Summary. The manuscript proposes PILL-CoDe, a co-design framework for polypills that parametrizes tablet geometry using supershapes and excipient distribution using coordinate-based neural networks. Dissolution is simulated via a coupled system of modified Allen-Cahn and Fickian diffusion equations. The entire pipeline is implemented in JAX to enable end-to-end differentiability, allowing gradient-based optimization of shape and composition to achieve prescribed drug-release kinetics under manufacturability constraints. The method is demonstrated on in-silico case studies for single-phase and multi-excipient polypills matching monotonic and non-monotonic target profiles.
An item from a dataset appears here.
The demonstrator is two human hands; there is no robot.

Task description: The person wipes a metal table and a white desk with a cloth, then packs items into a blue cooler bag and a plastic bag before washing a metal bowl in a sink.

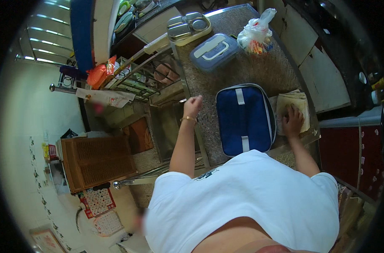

Significance. This work introduces an innovative differentiable physics-informed approach to inverse design in pharmaceutical engineering, potentially streamlining the development of complex fixed-dose combination therapies. The use of automatic differentiation for exact gradient computation in a high-dimensional design space is a notable technical contribution. However, the significance is tempered by the purely computational nature of the results, as no experimental validation is provided to confirm that optimized designs translate to real-world performance.

major comments (2)
  1. [Case Studies] The reported demonstrations show the optimizer recovering designs that match synthetic target release profiles generated from the same PDE model. However, no quantitative metrics such as mean squared error, maximum deviation, or convergence behavior are provided to assess the accuracy and reliability of the optimization process.
  2. [Physical Model] The framework's validity hinges on the modified Allen-Cahn and Fickian diffusion model accurately capturing multi-material dissolution kinetics. The manuscript does not include any experimental comparison or parameter calibration against in-vitro data from 3D-printed polypills, which is a load-bearing assumption for claiming practical utility.
minor comments (2)
  1. [Abstract] The abstract claims 'accurate matching' of target profiles but does not specify any error measures; including brief quantitative results would strengthen the summary.
  2. [Notation] Ensure consistent definition of all parameters in the supershape and neural network representations across the text and figures.

Simulated Author's Rebuttal

2 responses · 1 unresolved

We thank the referee for the thoughtful review and constructive comments on our manuscript. We address each major comment point by point below. We agree that quantitative metrics will improve the clarity of the case studies and will incorporate them in the revision. For the physical model, we will expand the discussion of assumptions and limitations while clarifying the computational scope of the current work.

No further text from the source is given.